Many of the UN organisations receive additional "voluntary" contributions from individual countries interested in supporting specialised initiatives by agencies such as UNICEF and the World Health Organisation. After all, those agencies have a unique global mandate and political legitimacy, and the capacity to operate in all parts of the world.

The silliness of the US attack on the size of the UN budget is best seen by comparing it to the Pentagon's budget. The US currently spends around $700 billion per year on defence, or roughly $2.0 billion per day. Thus, the total annual UN regular budget amounts to around one day and nine hours of US military spending. The US share of the UN regular budget equals roughly seven hours of Pentagon spending. Some waste.

Trump and Haley are squeezing the UN budget for three reasons. The first is to play to Trump's political base. Most Americans recognise the enormous value of the UN and support it, but the right-wing fringe among Republican voters views the UN as an affront to the US. A 2016 Pew Survey put US public approval of the UN at 64 per cent, with just 29 per cent viewing it unfavourably. Yet the Texas Republican Party, for example, has repeatedly called on the US to leave the UN.

The second reason is to save on wasteful programmes, which is necessary in any ongoing organisation. The mistake is to slash the overall budget, rather than reallocate funds and increase outlays on vitally needed programmes that fight hunger and disease, educate children, and prevent conflicts.

The third, and most dangerous reason for cutting the UN's budget is to weaken multilateralism in the name of American "sovereignty." America is sovereign, Trump and Haley insist, and therefore can do what it wants, regardless of opposition by the UN or any other group of countries.

In her recent speech to the UN General Assembly session on Jerusalem, where member states overwhelmingly rejected America's unilateral recognition of Jerusalem as the capital of Israel, Haley told the rest of the world: "America will put our embassy in Jerusalem. That is what the American people want us to do, and it is the right thing to do. No vote in the United Nations will make any difference on that."

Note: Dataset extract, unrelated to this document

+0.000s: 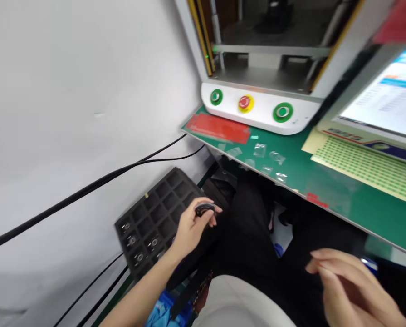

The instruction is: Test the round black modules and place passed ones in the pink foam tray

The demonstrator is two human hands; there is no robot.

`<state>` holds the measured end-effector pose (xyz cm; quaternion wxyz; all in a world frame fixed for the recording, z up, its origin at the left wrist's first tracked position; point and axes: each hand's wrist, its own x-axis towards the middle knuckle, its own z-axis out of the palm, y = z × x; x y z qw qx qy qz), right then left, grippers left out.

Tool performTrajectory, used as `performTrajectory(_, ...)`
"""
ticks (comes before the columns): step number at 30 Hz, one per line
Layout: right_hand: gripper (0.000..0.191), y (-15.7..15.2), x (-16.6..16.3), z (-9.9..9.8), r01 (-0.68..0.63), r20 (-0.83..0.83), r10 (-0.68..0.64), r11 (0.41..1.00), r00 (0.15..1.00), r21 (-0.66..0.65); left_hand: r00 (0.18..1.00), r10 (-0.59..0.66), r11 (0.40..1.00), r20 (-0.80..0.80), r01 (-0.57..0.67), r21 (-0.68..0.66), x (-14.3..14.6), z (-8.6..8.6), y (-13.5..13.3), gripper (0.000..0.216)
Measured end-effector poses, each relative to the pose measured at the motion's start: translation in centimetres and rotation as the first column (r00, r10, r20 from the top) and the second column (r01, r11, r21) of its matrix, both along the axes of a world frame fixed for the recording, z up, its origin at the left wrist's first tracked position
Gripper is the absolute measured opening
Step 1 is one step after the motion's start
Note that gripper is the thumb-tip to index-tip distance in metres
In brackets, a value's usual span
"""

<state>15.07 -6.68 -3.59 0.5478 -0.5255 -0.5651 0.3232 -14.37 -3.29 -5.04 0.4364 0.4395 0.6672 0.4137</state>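
My left hand grips a small black rounded part between thumb and fingers; its exact kind is not clear. That hand is over the right side of a black compartment tray, which lies to the left of my legs. Several small parts with metal rings sit in the tray's near-left pockets, and other pockets are bare. At the lower right, my right hand is closed, thumb and fingertips pressed together. Whether anything tiny is between those fingertips cannot be seen.
A green bench carries a red sheet, clear film scraps and a sheet of green dots. Behind stand a machine with a button panel and a monitor. Black cables run along the white wall.
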Motion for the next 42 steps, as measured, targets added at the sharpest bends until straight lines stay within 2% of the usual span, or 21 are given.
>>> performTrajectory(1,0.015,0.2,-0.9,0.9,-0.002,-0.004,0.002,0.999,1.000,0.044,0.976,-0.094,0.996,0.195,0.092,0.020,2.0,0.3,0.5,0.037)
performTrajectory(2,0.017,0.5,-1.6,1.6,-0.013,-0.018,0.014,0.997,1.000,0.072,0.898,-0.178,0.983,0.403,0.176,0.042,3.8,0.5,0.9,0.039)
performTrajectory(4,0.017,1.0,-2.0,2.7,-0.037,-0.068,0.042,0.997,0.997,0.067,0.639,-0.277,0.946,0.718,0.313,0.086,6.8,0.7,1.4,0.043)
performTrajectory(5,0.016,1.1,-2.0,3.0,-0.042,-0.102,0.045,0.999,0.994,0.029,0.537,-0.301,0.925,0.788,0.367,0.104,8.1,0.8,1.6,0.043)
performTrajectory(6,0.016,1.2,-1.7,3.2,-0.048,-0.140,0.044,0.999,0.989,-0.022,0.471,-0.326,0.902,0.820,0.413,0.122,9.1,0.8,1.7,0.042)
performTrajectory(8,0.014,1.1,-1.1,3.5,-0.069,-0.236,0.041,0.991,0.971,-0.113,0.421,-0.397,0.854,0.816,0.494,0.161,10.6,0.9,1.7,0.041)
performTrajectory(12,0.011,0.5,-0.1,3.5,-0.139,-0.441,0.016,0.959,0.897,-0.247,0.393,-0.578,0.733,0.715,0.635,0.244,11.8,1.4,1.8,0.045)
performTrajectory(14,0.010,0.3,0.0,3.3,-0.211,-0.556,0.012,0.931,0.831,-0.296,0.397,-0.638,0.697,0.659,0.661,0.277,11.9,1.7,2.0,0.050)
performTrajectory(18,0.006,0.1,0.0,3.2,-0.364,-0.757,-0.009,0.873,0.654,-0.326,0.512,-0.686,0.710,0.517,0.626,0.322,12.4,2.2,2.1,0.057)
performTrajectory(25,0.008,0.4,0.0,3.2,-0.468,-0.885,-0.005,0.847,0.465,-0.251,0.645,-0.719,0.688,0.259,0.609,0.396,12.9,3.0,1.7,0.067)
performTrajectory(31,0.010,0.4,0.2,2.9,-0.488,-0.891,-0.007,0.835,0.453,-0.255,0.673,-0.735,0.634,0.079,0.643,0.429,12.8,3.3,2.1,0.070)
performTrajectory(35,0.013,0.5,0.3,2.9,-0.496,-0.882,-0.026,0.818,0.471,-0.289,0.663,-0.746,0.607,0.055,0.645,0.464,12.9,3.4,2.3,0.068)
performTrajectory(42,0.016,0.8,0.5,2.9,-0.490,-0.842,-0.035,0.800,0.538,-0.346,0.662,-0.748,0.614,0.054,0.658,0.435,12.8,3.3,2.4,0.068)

This approach to sovereignty is exceedingly risky. Most obviously, it repudiates international law. In the case of Jerusalem, resolutions adopted by the General Assembly and the Security Council have repeatedly declared the final status of Jerusalem to be a matter of international law. By brazenly proclaiming the right to override international law, the US threatens the edifice of international cooperation under the UN Charter.

Yet another grave danger is to the US itself. When America stops listening to other countries, its vast military power and arrogance often lead to self-inflicted disasters. America Firsters like Trump and Haley bristle when other countries oppose US foreign policy; but these other countries are usually giving good and frank advice that the US would be wise to heed. The Security Council's opposition to the US-led war in Iraq in 2003, for example, wasn't intended to weaken America, but to protect it, Iraq, and indeed the world, from America's rage and blindness to the facts.

"Bah! Humbug!" said Scrooge. But Charles Dickens's point was precisely that Scrooge was the great loser from his arrogance, miserliness, and insolence.

Jeffrey D. Sachs, Professor of Sustainable Development and Professor of Health Policy and Management at Columbia University, is Director of Columbia's Center for Sustainable Development and the UN Sustainable Development Solutions Network.